"""
Unified Contrastive / Self-Supervised Learning Algorithm
==========================================================
A single skeleton covering: SimCLR, CLIP, MoCo, BYOL, and
supervised contrastive learning (SupCon).
The core idea shared by ALL contrastive methods:
1. Create two views of the same thing (PLUGGABLE: how?)
2. Encode both views into embeddings (shared or separate encoders)
3. Pull matching pairs together (ALWAYS THE SAME)
4. Push non-matching pairs apart (PLUGGABLE: how, or even whether?)
The loss is always some form of:
"the embedding of view_A should be more similar to its matching
view_B than to any other view_B in the batch."
The pluggable components are:
1. create_views() — how pairs are generated (augmentation, modality, ...)

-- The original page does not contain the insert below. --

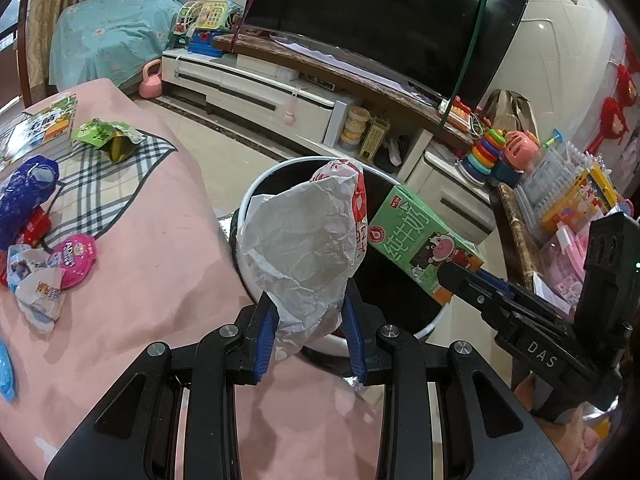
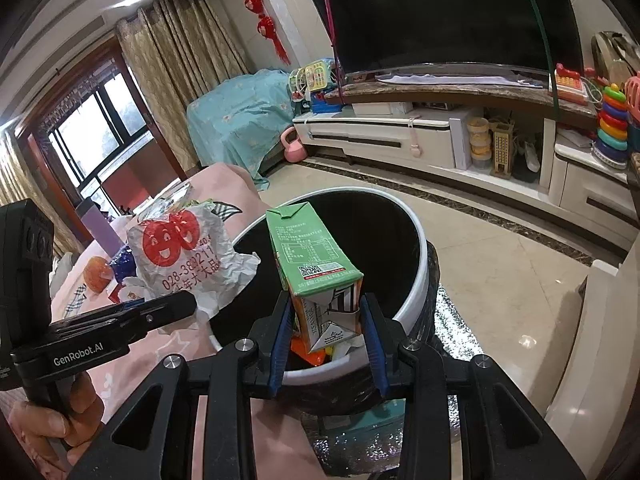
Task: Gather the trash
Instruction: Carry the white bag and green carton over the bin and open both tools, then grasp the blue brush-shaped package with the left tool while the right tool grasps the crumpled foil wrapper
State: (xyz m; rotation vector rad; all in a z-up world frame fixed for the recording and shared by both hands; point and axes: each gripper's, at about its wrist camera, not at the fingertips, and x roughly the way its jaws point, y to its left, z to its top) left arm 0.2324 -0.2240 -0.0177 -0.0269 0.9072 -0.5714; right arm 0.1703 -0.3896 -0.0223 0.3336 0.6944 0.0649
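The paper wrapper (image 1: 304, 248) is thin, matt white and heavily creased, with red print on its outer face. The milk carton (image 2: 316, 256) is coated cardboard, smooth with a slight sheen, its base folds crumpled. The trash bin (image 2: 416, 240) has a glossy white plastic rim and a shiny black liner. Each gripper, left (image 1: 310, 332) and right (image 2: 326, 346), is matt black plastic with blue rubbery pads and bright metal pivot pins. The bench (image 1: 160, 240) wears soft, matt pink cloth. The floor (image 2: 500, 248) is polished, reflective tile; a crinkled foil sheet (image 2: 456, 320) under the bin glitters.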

2. compute_loss() — the contrastive objective (InfoNCE, CLIP, cosine, ...)
3. update_momentum() — whether/how a momentum encoder is maintained
"""
import torch
import torch.nn as nn
import torch.nn.functional as F
from abc import ABC, abstractmethod
from typing import NamedTuple
# ─── Shared Data Types ────────────────────────────────────────────
class ViewPair(NamedTuple):
"""A batch of paired views ready for encoding."""
view_a: torch.Tensor # (B, ...) — first view
view_b: torch.Tensor # (B, ...) — second view (positive match for view_a)

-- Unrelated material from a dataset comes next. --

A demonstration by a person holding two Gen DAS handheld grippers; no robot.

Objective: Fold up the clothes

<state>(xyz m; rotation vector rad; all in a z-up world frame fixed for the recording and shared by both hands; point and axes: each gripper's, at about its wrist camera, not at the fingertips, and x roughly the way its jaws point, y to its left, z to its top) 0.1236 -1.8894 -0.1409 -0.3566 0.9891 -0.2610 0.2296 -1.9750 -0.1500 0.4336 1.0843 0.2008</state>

labels: torch.Tensor # (B,) — class labels (optional, -1 if unsupervised)
# ═══════════════════════════════════════════════════════════════════
# CORE: SIMILARITY AND PROJECTION (shared building blocks)
# ═══════════════════════════════════════════════════════════════════
#
# Nearly all contrastive methods project encoder output through
# a small "projection head" before computing similarity.
#
# Why? The encoder's representation needs to be general (for
# downstream tasks). The projection head absorbs the contrastive
# objective's biases — it learns to throw away info that doesn't
# help the contrastive task, protecting the encoder.
# At deployment, the projection head is discarded.
class ProjectionHead(nn.Module):
"""MLP projection head. Maps encoder output → contrastive space."""
def __init__(self, d_in, d_hidden, d_out):
super().__init__()
self.net = nn.Sequential(
nn.Linear(d_in, d_hidden),
nn.BatchNorm1d(d_hidden),
nn.ReLU(),
nn.Linear(d_hidden, d_out),
)
def forward(self, x):
return self.net(x)
class PredictionHead(nn.Module):
"""
Extra MLP used by asymmetric methods (BYOL, SimSiam).
Applied to only ONE branch, breaking symmetry to prevent collapse.
"""
def __init__(self, d_in, d_hidden, d_out):
super().__init__()
self.net = nn.Sequential(
nn.Linear(d_in, d_hidden),
nn.BatchNorm1d(d_hidden),
nn.ReLU(),
nn.Linear(d_hidden, d_out),
)
def forward(self, x):
return self.net(x)
# ═══════════════════════════════════════════════════════════════════
# CORE ALGORITHM (the part that NEVER changes)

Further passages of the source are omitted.